退職代行業者と、弁護士による退職代行業務に大差はありません。いずれも、労働者の代わりに退職の意思を伝えるサービス概要において、両者に違いはないと言えます。ただ、退職代行業者が自社の持つ権限内で適切にサービスを運用しているとは限りません。退職代行業務の中には『弁護士資格』を持つ弁護士にしかできない業務も多分にございます。
その点、弁護士を通すことで上記違反(弁護士法違反・非弁行為)のリスクはありませんし、確実に適法範囲で対応できます。また、未払い残業代や不当解雇、万が一懲戒解雇等の扱いを受けたとしても、弁護士がおりますので、相談によって具体的な解決策の提示を受けられる可能性は高いと思います。

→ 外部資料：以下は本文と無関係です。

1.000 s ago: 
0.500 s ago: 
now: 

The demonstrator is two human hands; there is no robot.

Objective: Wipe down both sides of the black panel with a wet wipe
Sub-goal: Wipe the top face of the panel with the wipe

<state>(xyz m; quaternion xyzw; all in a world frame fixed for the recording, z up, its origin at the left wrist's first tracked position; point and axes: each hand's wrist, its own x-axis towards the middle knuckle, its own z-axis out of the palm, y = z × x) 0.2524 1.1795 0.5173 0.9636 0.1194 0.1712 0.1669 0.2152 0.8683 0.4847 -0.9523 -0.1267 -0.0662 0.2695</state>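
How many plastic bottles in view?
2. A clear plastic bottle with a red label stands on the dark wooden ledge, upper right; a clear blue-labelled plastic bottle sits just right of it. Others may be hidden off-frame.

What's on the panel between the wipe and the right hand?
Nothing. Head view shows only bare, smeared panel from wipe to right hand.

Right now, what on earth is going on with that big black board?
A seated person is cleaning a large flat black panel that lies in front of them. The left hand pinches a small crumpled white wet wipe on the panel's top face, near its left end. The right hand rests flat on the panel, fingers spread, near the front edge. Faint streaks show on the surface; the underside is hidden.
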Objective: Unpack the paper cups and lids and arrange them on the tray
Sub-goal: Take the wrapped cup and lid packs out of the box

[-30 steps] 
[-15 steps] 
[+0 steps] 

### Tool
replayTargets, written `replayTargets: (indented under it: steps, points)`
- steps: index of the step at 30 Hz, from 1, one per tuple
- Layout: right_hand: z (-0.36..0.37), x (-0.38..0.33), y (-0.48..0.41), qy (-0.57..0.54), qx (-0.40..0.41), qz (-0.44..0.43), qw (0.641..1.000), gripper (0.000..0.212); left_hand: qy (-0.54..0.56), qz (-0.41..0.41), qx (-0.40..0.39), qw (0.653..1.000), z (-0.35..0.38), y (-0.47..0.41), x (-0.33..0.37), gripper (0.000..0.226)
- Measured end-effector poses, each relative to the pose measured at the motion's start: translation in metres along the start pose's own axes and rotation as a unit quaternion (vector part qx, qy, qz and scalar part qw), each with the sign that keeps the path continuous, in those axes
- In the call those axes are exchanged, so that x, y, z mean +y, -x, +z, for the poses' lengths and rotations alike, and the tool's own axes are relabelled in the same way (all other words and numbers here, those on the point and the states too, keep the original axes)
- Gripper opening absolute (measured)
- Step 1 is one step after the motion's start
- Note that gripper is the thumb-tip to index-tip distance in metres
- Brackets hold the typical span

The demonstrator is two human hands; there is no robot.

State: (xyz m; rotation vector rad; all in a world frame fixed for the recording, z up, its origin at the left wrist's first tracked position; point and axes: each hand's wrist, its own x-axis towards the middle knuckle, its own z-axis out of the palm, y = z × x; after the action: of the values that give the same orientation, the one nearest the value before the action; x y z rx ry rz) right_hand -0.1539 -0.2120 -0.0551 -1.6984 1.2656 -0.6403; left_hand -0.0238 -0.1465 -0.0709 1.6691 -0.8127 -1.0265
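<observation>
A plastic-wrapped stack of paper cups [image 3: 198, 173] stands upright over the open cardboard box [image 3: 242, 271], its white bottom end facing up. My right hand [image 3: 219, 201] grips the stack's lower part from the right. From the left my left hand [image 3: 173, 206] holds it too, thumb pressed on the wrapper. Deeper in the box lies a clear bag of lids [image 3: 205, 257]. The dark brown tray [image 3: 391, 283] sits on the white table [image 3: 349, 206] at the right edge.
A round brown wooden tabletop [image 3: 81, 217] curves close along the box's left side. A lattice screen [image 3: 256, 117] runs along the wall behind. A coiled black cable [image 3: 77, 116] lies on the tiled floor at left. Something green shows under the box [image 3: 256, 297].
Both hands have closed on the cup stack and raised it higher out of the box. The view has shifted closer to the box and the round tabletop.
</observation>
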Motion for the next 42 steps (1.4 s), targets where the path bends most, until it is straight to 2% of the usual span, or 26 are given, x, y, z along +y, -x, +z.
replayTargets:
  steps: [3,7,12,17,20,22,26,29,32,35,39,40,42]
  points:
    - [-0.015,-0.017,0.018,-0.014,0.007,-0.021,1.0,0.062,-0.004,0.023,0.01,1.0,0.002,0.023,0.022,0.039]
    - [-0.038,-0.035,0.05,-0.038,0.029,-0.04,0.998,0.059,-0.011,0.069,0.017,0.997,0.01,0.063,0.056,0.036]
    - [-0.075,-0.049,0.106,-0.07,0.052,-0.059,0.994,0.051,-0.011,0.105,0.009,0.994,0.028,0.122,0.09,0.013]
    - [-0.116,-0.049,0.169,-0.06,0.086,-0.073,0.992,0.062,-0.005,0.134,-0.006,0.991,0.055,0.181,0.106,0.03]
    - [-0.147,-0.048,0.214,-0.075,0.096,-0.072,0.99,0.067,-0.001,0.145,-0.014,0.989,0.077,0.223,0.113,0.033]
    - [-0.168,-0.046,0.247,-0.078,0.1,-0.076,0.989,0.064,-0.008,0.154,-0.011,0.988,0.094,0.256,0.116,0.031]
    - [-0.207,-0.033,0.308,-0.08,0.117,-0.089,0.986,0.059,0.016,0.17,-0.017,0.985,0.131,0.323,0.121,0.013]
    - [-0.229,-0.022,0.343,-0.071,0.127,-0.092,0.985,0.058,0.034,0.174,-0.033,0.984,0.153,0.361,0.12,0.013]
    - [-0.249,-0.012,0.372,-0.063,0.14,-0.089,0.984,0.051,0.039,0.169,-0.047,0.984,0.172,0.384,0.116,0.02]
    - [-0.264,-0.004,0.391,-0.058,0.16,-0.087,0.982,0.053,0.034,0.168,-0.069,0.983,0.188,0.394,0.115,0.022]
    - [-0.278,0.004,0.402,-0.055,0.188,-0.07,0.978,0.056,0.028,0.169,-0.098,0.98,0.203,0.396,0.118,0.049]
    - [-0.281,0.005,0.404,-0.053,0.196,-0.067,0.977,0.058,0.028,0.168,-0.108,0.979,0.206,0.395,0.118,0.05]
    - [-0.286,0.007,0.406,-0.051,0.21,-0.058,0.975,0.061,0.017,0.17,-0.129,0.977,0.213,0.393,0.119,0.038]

【弁護士に聞く】退職代行は違法?弁護士法違反・非弁行為の判断基準
退職代行によって損害賠償をされるなどのリスクはありませんか?

退職代行を利用したことが損害賠償の理由となることはありません。しかし、在職時の労働者の行いや退職の仕方によっては労働者側に損害賠償義務が認められる可能性もゼロではありません。退職にあたって、会社から損害賠償を請求されるのは、退職にあたって労働者側に何らかの義務(注意義務)違反があり、同違反により会社に具体的損害が生じている場合に限られます。
たとえば、労働者が退職に至るまでの間、長期間の無断・無連絡の欠勤を続けており、退職にあたっても何ら必要な引継ぎ・連絡をせず代行業者を通じて本人が一切出てこないという場合、労働者の会社に対する義務違反を構成することはあり得ます。

退職代行で損害賠償請求をされるリスクはある?リスクを極力軽減させる方法
退職代行に失敗するケースがあるというの聞きましたが、失敗するとどうなるのでしょうか?

代行業者、弁護士のどちらに依頼した場合でも「退職できなかった」というトラブル報告はほとんどみられません。会社も退職代行会社が連絡してくると、退職に応じてはいるようです。つまり、よほどのことがない限り、退職した従業員に対して損害賠償ということは考えられません。(従業員1名が退職したとしても、直ちに損害が生じることは考えにくいです。)ただし、これも絶対ではありません。
過去、入社1週間で退職し、退職の効果が発生するまでの期間も出勤しなかった従業員が勤務先から損害賠償を受け、70万円の支払命令が出た事案があります。(ケイズインターナショナル事件)そのため、どのような辞め方でも絶対に労働者側に責任が問われないというわけでもない、という点は注意すべきです。
とはいえ、通常は退職したことで直ちに会社に損害が生じることはありませんので、過度の心配は不要かと思います。

退職代行が失敗するケースとは?リスクを抑える3つの方法
引き継ぎもせずに退職代行を絵利用して辞めることは可能でしょうか?

状況にもよるかと思いますが、引き継ぎをせずに退職することは多くの場合は可能と思われます。例えば、引継ぎをしないことが会社に対する義務違反とならないような場合や、引継ぎをしないことで会社に具体的な実害が生じないような場合は、引継ぎは必須ではないといえそうです。ただし、『労働者が退職前から、長期間の無断・無連絡の欠勤を続けており、会社の出頭要請にも応じていない』『そのまま退職した結果、会社業務に具体的な支障が生じ、取引先を失うなどの実害が生じている』というケースであれば、労働者が退職代行を入れて引継ぎもなく退職したことについて、損害賠償を求められるリスクはまったくないとはいえないでしょう。